• In defense of phi nodes

    From Elijah Stone@21:1/5 to All on Mon Apr 26 16:35:25 2021
    A conflict, in compiler IL design:

    1. We would like to use SSA, to enable fancy optimizations.
    2. We would like to allow the value of a register to depend on a branch.

    The latter constraint necessitates the existence of multiple assignments,
    while the former necessitates that each register be assigned to only once.
    How to resolve this?

    (Note: the syntax a { b... } [c] creates a block named a, whose body
    comprises the instructions b, and which is terminated by the instruction
    c.)


    Solution the first: memory locations.

    Consider this (somewhat contrived) implementation of the logical NOT:

    first {
    result_location ← alloca 1
    } [branch input=0, was_zero, was_one]
    was_zero {
    store result_location, 1
    } [jmp end]
    was_one {
    store result_location, 0
    } [jmp end]
    end {
    result ← load result_location
    } [ret result]

    This is the most horrible, naive possible implementation. An IR using SSA
    but requiring this implementation would probably be slower than one which simply allowed mutable registers. Not much more to say here.

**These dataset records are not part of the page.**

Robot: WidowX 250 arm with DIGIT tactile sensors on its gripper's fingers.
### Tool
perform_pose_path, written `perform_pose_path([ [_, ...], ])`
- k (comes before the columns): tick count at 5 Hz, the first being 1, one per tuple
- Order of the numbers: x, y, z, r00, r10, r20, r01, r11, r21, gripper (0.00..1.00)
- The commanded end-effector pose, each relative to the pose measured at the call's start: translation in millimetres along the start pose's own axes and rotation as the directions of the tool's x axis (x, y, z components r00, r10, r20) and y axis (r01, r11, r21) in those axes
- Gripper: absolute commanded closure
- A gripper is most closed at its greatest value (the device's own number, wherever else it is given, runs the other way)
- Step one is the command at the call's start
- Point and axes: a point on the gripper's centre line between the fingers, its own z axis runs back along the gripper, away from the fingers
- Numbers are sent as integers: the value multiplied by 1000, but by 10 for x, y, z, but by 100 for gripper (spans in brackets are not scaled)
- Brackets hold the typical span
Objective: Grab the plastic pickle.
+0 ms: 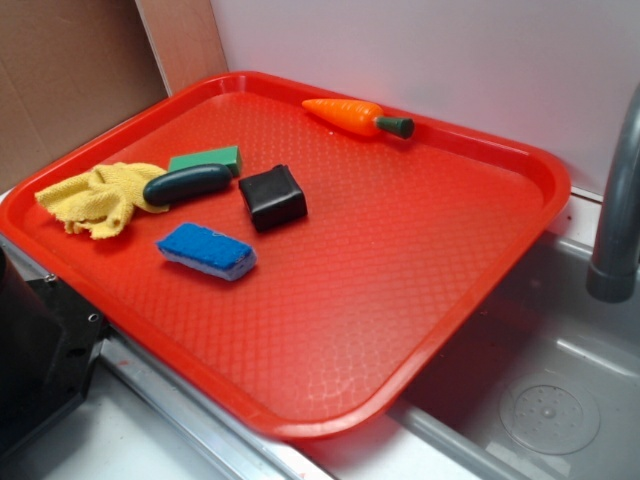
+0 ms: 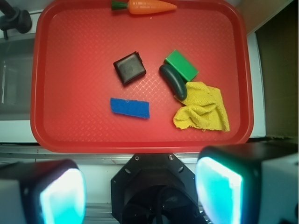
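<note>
A plain white wall fills the upper right of the exterior view, with a brown cardboard panel at upper left. A grey metal sink lies lower right, its grey faucet rising at the right edge.

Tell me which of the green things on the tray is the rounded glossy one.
The plastic pickle: dark green, oblong, rounded ends, partly on the yellow cloth. The green block is flat and lighter.

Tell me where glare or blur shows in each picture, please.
Exterior view: soft light, a pale sheen on the tray near its front rim and a small highlight on the pickle. Wrist view: the tray objects are sharp, but the pincer pads at the bottom are blurred and glow bright cyan.
</note>
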Motion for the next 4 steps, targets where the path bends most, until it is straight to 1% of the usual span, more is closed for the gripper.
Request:
perform_pose_path([
  [1,0,0,0,1000,0,0,0,1000,0,0],
  [2,83,122,-67,999,11,33,-10,1000,-10,0],
  [3,224,235,-226,998,38,60,-38,999,10,0],
  [4,385,371,-500,995,59,77,-63,997,52,0],
])
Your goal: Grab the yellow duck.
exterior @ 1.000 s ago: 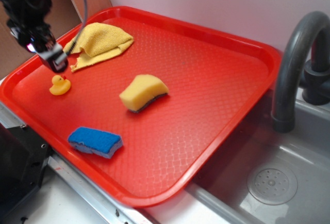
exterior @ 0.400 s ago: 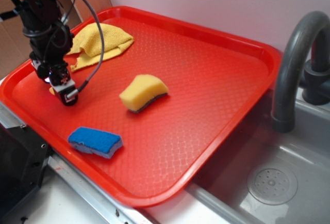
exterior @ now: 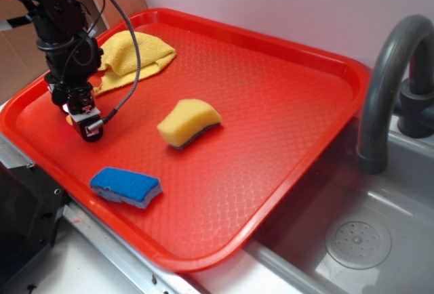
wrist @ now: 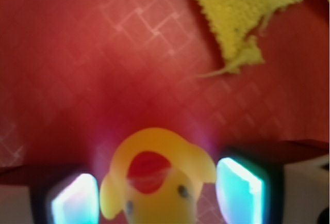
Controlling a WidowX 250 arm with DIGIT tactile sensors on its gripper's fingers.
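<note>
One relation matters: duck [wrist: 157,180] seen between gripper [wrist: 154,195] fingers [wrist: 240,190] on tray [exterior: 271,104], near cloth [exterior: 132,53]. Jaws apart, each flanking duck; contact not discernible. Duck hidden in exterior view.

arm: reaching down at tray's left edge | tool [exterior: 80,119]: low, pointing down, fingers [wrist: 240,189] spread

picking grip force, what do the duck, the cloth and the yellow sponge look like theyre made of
The yellow duck: smooth, glossy, looks like rubber or soft plastic, though the wrist view is blurred. The yellow cloth: looped, terry-like weave with a frayed edge. The yellow sponge: matte foam with a darker, probably scouring, layer underneath.
</note>
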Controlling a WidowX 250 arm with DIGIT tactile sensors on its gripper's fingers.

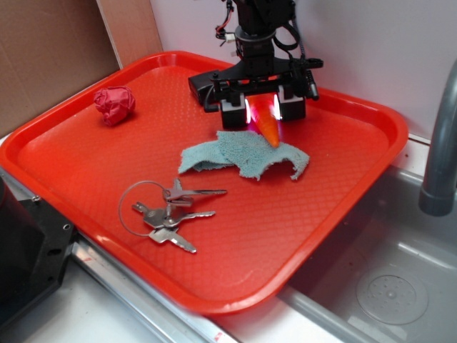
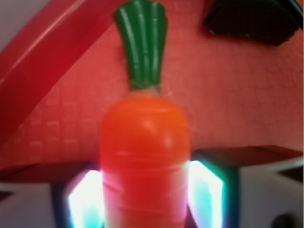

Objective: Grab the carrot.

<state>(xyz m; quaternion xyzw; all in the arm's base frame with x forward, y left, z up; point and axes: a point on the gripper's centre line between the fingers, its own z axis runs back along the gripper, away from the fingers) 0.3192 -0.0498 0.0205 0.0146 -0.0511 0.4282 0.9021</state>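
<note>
We see the small glossy orange plastic carrot [image 1: 268,126] clamped between the robot's black fingers [image 1: 262,108], its pointed tip slanting down toward five o'clock and resting on or just above the cloth; we cannot tell which. In the wrist view the carrot [image 2: 145,156] fills the middle, its dark green ribbed stem [image 2: 141,45] pointing to twelve o'clock, and a glowing white pad [image 2: 205,192] presses each flank, so the fingers are clenched on it.

Directly below the carrot's tip lies a crumpled teal terry cloth [image 1: 243,158], spread flat near the centre of the red plastic tray [image 1: 86,153] with its textured grid surface. At about seven o'clock from the cloth, near it, we find a bunch of silver metal keys on a wire ring [image 1: 166,213]. Well apart, at ten o'clock on the tray, sits a crumpled red paper ball [image 1: 114,104]. The tray rests over a grey metal sink [image 1: 389,279], with a grey pipe [image 1: 440,153] at three o'clock.
</note>
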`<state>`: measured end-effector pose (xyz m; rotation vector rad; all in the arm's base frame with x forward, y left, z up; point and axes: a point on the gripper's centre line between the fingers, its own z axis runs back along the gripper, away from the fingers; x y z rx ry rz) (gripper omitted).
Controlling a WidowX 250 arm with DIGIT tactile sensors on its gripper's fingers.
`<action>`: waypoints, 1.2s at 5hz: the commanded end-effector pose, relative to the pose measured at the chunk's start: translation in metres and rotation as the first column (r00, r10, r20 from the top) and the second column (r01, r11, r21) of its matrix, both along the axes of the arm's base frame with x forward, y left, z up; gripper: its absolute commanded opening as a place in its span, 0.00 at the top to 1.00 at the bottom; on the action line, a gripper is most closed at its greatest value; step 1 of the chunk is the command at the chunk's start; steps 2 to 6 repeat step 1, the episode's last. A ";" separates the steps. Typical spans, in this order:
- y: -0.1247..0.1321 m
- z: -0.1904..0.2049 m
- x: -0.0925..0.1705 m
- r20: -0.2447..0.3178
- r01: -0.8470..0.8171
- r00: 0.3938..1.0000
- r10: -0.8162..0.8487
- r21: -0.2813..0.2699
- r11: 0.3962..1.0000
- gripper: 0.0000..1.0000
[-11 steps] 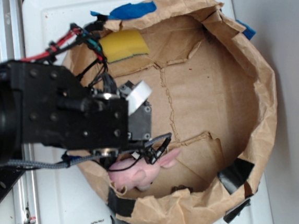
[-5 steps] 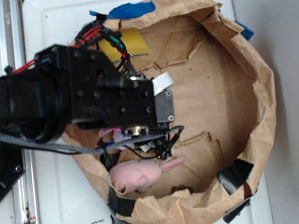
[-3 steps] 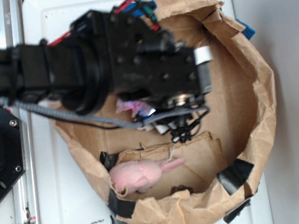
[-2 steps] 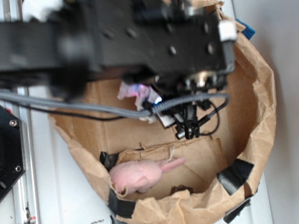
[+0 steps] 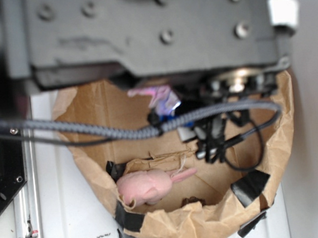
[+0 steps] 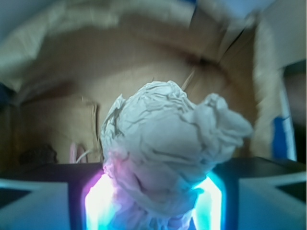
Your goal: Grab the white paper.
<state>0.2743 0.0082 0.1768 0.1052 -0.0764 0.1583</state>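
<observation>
Now at the lifting step: the end effector (image 6: 153,203) grasps the white paper (image 6: 168,143), held raised above the brown bag (image 5: 267,210) and pink bunny (image 5: 148,187). Next move, by judgement: keep the clench firm while rising.

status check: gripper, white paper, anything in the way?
Gripper shut on the white paper, wad bulging out between the fingers. Arm up close to the exterior camera. Pink bunny alone in the paper bag, nothing in the way.
</observation>
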 end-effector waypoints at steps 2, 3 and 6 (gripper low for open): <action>0.007 0.018 0.014 0.133 0.032 0.991 -0.027 -0.034 0.999 1.00; 0.007 0.018 0.014 0.133 0.032 0.991 -0.027 -0.034 0.999 1.00; 0.007 0.018 0.014 0.133 0.032 0.991 -0.027 -0.034 0.999 1.00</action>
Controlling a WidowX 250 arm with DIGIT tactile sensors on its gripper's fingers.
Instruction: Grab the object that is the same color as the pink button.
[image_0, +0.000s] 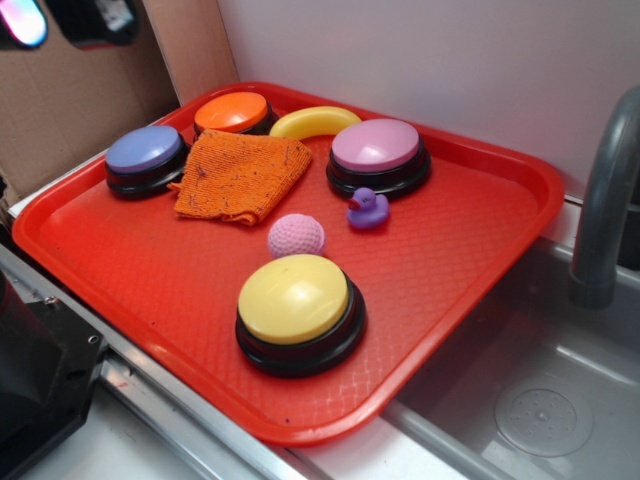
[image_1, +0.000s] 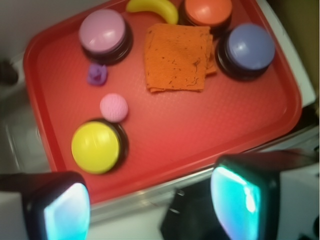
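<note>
Pink ball (image_0: 296, 235): open above and toward bare tray (image_0: 120, 250) centre. Obstacles: yellow button (image_0: 296, 310) just beside, near side; purple duck (image_0: 367, 209) near; pink button (image_0: 378, 156) behind duck; orange cloth (image_0: 240, 175) farther off.

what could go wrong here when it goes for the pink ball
1. The pink ball is round and sits free on the red tray, so a glancing finger could roll it away.
2. It sits close behind the yellow button; a low approach from the front might bump or press that button.
3. The purple duck is small and near the ball, beside the pink button, so a mistargeted grasp could catch it instead. The gripper is open, off the tray.
</note>
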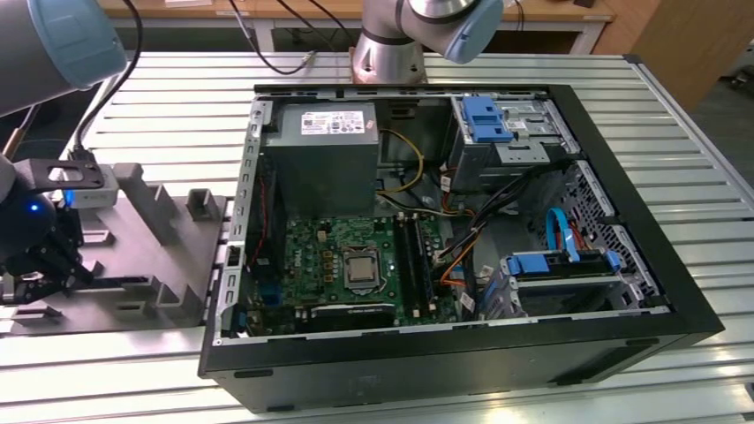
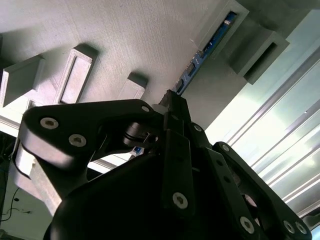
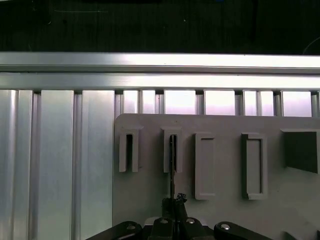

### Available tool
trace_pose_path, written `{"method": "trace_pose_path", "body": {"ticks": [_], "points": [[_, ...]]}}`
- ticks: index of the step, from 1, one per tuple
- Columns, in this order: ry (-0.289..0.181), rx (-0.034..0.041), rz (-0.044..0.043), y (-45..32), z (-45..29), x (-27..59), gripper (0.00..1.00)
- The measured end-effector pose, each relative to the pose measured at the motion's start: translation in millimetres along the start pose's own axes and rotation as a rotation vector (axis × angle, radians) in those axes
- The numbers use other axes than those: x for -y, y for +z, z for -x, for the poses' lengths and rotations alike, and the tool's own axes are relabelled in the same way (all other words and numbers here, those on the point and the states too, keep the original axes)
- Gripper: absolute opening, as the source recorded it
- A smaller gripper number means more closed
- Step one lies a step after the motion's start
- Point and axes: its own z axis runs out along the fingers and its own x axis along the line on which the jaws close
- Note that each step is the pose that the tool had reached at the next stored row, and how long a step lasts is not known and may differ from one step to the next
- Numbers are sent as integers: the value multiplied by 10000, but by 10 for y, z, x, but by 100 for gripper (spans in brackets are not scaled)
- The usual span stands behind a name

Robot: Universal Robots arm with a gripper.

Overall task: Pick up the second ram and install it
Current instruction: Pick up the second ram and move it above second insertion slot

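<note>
Tool [image 2: 172, 98] clamps the second ram [image 2: 207, 45] standing in gray holder [image 2: 125, 35].

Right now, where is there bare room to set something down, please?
Bare table slats between the grey holder and the arm's base. Crowded: the holder, where the gripper clamps the second ram, and inside the case.

No legible text; white label [image 1: 331, 122] on power supply [image 1: 316, 177], print unreadable.
</note>
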Motion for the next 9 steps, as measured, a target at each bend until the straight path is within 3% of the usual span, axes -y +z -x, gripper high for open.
{"method": "trace_pose_path", "body": {"ticks": [9], "points": [[0, -4, 5, -15, 0, -1, 12]]}}
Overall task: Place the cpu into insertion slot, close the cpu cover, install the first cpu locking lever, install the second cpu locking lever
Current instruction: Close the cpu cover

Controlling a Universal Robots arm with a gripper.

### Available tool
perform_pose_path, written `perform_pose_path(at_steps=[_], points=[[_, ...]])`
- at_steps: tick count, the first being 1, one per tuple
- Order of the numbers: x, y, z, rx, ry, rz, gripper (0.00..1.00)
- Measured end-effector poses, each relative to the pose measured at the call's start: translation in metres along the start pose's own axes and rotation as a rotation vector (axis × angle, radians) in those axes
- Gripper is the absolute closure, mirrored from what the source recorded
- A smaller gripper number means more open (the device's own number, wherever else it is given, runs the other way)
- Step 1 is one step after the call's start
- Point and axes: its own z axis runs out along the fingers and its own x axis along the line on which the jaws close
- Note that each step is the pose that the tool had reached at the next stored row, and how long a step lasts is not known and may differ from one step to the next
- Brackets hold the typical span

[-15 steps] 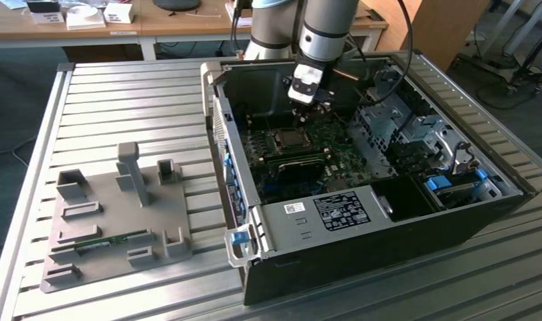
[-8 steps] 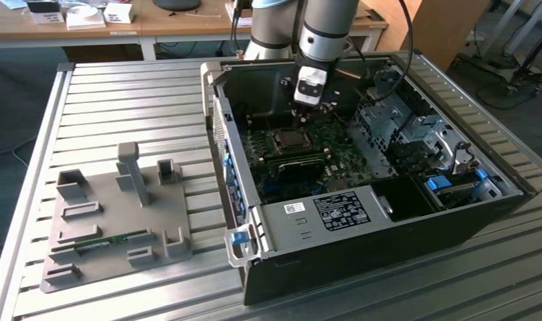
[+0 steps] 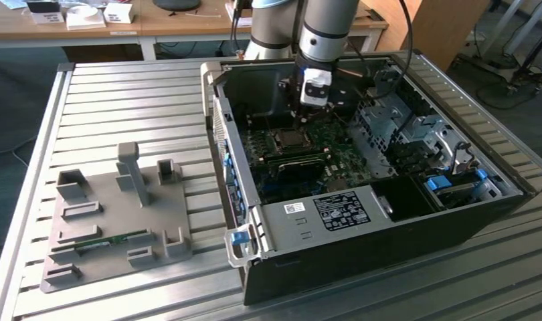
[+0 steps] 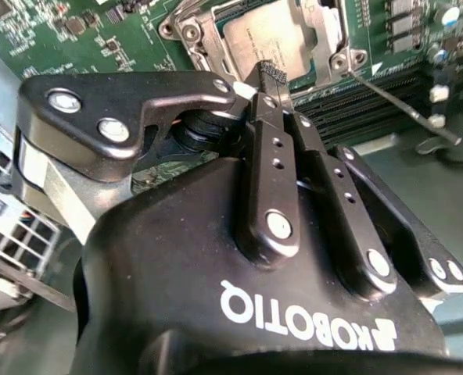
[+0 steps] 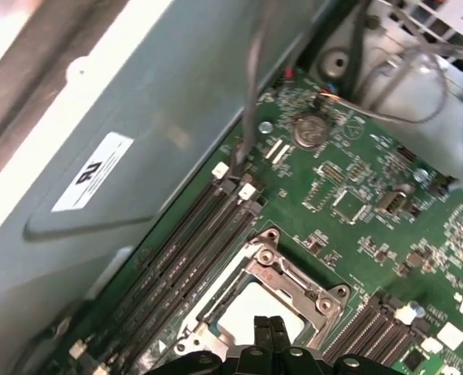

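The gripper (image 4: 269, 74), fingers pressed together on nothing, hovers just above the cpu (image 4: 278, 35). The cpu lies flat in its socket (image 3: 287, 138), silver top up, framed by the cpu cover (image 5: 294, 277). A thin locking lever (image 4: 403, 109) slants outward from the socket's corner.

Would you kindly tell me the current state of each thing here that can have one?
cpu: seated in its socket, metal top up.
cpu cover: appears lowered flat around the cpu.
locking lever: sticking out free of the socket, apparently unlatched.
end effector: fingers shut, holding nothing, over the cpu.
computer case: lying on its side, open on top.
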Motion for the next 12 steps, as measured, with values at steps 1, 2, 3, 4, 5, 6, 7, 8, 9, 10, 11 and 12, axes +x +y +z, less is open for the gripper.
perform_pose_path(at_steps=[1, 2, 3, 4, 5, 6, 7, 8, 9, 10, 11, 12], points=[[0.0, 0.0, 0.0001, 0.0006, 0.0002, -0.017, 0.89], [0.0, 0.0, 0.0001, 0.0012, 0.0004, -0.035, 0.89], [0.0, 0.0, 0.0003, 0.0019, 0.0006, -0.055, 0.89], [0.0, 0.0, 0.0004, 0.0024, 0.0008, -0.073, 0.89], [0.0, 0.0, 0.0004, 0.003, 0.0011, -0.091, 0.89], [0.0, 0.0, 0.0005, 0.0035, 0.0013, -0.109, 0.89], [0.0, 0.0, 0.0006, 0.0041, 0.0015, -0.127, 0.89], [0.0, 0.0, 0.0007, 0.0047, 0.0016, -0.145, 0.89], [0.0, 0.0, 0.0008, 0.0052, 0.0019, -0.163, 0.89], [0.0, 0.0, 0.0008, 0.0059, 0.0021, -0.181, 0.89], [0.0, 0.0, 0.0008, 0.0063, 0.0022, -0.196, 0.89], [0.0, 0.0, 0.0008, 0.0065, 0.0023, -0.2, 0.89]])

    Solution the second: optionally mutable registers.

    I don't know of any compiler which actually does this, and it doesn't seem particularly worthwhile, but it is something I thought of. (Though I do
    think one of gcc and llvm were experimenting with mutable registers
    recently, maybe?)

    We could allow some registers to be mutable, and some to be declared
    statically immutable, as in:

    first {
    result ← mutable byte
    } [branch input=0, was_zero, was_one]
    was_zero {
    result ← 1
    } [jmp end]
    was_one {
    result ← 0
    } [jmp end]
    end {} [ret result]

    This solves _some_ of the problems with the first implementation (and
    indeed would likely produce optimal code for this example), but the
    possibility of a register's being mutable still inhibits optimizations.
    On to the solutions people actually use:


    Solution the third: block parameters.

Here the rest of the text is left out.